## WORK REQUIRED:
Each line of the data has to be retyped exactly as it is.

^^^^^^^^

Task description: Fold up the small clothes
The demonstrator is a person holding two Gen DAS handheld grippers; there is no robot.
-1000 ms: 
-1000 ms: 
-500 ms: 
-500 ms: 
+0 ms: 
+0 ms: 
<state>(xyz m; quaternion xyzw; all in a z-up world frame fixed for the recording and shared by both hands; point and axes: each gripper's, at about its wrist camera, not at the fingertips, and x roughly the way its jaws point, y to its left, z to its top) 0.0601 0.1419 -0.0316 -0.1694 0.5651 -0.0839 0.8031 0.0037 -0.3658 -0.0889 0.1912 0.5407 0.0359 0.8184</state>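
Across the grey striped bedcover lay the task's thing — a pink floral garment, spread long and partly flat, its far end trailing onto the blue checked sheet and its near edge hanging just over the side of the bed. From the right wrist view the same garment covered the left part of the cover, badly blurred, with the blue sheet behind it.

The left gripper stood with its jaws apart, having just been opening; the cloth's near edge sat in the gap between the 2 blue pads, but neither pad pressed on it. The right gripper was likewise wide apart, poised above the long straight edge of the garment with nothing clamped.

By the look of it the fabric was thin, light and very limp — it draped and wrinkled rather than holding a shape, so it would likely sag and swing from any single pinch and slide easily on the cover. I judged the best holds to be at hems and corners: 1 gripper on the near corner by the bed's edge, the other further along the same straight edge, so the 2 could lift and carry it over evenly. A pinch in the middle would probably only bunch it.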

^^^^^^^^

## RESPONSE BOX:
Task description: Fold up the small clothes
The demonstrator is a person holding two Gen DAS handheld grippers; there is no robot.
-1000 ms: 
-1000 ms: 
-500 ms: 
-500 ms: 
+0 ms: 
+0 ms: 
<state>(xyz m; quaternion xyzw; all in a z-up world frame fixed for the recording and shared by both hands; point and axes: each gripper's, at about its wrist camera, not at the fingertips, and x roughly the way its jaws point, y to its left, z to its top) 0.0601 0.1419 -0.0316 -0.1694 0.5651 -0.0839 0.8031 0.0037 -0.3658 -0.0889 0.1912 0.5407 0.0359 0.8184</state>
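Across the grey striped bedcover lay the task's thing — a pink floral garment, spread long and partly flat, its far end trailing onto the blue checked sheet and its near edge hanging just over the side of the bed. From the right wrist view the same garment covered the left part of the cover, badly blurred, with the blue sheet behind it.

The left gripper stood with its jaws apart, having just been opening; the cloth's near edge sat in the gap between the 2 blue pads, but neither pad pressed on it. The right gripper was likewise wide apart, poised above the long straight edge of the garment with nothing clamped.

By the look of it the fabric was thin, light and very limp — it draped and wrinkled rather than holding a shape, so it would likely sag and swing from any single pinch and slide easily on the cover. I judged the best holds to be at hems and corners: 1 gripper on the near corner by the bed's edge, the other further along the same straight edge, so the 2 could lift and carry it over evenly. A pinch in the middle would probably only bunch it.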

That brings the answer to completion.